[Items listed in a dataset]
□ □ □ □ □
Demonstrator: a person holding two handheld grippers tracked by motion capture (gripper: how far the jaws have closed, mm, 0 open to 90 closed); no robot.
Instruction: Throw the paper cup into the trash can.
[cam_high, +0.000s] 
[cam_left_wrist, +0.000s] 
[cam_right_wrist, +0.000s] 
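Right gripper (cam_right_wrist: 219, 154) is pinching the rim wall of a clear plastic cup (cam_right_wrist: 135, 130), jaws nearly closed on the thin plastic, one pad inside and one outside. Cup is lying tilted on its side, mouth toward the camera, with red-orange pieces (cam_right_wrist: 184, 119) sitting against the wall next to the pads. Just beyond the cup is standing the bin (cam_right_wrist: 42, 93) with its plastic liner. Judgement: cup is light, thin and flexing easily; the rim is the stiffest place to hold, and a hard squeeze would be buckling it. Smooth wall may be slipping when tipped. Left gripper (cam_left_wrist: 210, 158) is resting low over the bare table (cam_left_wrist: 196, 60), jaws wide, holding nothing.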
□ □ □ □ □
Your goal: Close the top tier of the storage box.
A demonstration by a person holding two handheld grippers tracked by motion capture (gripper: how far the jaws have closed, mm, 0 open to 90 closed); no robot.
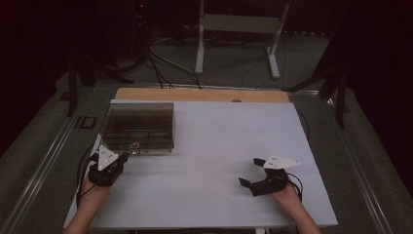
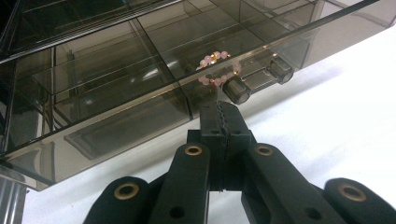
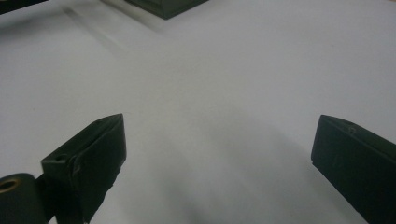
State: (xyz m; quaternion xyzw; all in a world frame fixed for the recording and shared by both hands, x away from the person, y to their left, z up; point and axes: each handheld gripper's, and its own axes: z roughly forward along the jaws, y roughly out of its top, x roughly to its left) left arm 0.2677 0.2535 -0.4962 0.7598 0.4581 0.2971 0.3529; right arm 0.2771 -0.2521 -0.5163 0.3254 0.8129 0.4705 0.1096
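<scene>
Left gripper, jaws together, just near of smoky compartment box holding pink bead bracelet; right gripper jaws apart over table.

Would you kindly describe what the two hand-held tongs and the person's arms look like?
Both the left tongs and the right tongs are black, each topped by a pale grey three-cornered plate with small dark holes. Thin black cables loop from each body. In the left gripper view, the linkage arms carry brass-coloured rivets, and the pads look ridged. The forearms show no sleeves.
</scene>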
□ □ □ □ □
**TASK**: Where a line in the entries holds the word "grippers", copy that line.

**SOLUTION TO THE EXERCISE**:
Demonstrator: a person holding two handheld grippers tracked by motion capture (gripper: how far the jaws have closed, mm, 0 open to 90 closed); no robot.
A demonstration by a person holding two handheld grippers tracked by motion capture (gripper: how far the jaws have closed, mm, 0 open to 90 closed); no robot.

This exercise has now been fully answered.